Как в тех лагерях, так и в этих тебя неволят и унижают. Ты рядовой, ты последний человек. Каждый может над тобой измываться, ты не имеешь права возражать. Тебя оскорбляют, матерят, а ты стой молча, руки по швам, стой и глазами хлопай. Позже, во время войны и били, ногами пинали.

Как в тех лагерях, так и в этих было голодновато, хотя кормили несколько лучше и хлеба давали немало – целый килограмм (до войны!). Но, как водится, лучшие продукты воровали из солдатского пайка и, конечно, никак не учитывали сорокоградусные морозы. С нетерпением ждали мы еды, с радостью глотали вторую порцию, наряд на кухню считали удачей. И бывали случаи, когда, дорвавшись до еды, дневальные на кухне пожирали целый бачок каши (порция на 20 человек) и умирали от заворота кишок. Я и сам просился на курсы поваров, но меня не взяли, потому что у меня бывали обмороки в те годы, духоту я переносил плохо.
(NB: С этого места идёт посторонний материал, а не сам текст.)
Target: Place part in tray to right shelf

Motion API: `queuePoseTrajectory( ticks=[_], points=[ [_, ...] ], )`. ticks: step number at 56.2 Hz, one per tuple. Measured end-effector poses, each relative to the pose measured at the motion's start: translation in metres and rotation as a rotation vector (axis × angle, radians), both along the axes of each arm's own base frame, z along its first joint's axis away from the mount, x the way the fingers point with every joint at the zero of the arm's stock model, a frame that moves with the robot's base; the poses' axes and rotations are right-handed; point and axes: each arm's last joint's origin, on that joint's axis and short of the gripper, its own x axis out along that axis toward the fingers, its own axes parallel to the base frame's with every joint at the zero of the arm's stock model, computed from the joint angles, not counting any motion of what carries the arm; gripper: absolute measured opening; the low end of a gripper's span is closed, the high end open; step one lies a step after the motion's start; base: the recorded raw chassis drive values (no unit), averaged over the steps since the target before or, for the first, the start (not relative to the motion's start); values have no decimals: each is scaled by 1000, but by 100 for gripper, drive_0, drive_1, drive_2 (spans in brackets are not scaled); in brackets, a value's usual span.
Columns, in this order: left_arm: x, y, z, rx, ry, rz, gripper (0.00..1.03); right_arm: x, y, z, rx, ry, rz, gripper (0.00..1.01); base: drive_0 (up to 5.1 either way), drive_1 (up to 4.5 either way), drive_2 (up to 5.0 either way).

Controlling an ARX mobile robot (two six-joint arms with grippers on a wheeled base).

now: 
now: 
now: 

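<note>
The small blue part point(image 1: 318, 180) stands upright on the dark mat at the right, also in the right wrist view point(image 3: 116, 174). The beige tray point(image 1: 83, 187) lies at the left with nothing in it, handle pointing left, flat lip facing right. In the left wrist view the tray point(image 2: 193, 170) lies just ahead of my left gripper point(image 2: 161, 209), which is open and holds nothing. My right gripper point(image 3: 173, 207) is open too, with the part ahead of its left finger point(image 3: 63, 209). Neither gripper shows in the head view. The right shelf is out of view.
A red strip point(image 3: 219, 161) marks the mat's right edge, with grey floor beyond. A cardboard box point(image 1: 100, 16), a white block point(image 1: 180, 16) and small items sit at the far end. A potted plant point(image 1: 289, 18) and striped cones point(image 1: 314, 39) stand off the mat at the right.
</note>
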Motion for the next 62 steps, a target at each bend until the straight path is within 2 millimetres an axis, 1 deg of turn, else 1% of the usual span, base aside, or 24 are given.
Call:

И еще одна беда была на военной службе, даже не присущая исправительным лагерям: откровенная бессмысленность работы.

В Ухтпечлаге мы грузили и пилили лес, строили железную дорогу к нефти и углю, делали что-то нужное, полезное для хозяйства. Здесь мы присутствовали при военном имуществе, годы посвящали борьбе с перхотью и ржавчиной. Четыре часа ежесуточно, в любую погоду, по воскресеньям и в праздники обрабатывали шкуры наших меринов только для смотров, чтобы проверяющие убедились, что лошади содержатся в чистоте. Полчаса ежесуточно разбирали затвор, чистили и смазывали только для смотров, чтобы проверяющие убедились, что на металле нет ни единой точечки. За два года обязательной службы я должен был бы вложить (если бы не отлынивал) примерно 300 часов в канал ствола и полторы тысячи часов в лошадиную шкуру. За это время, наверное, я мог бы изготовить на заводе десятки винтовок или вырастить целый табун лошадей.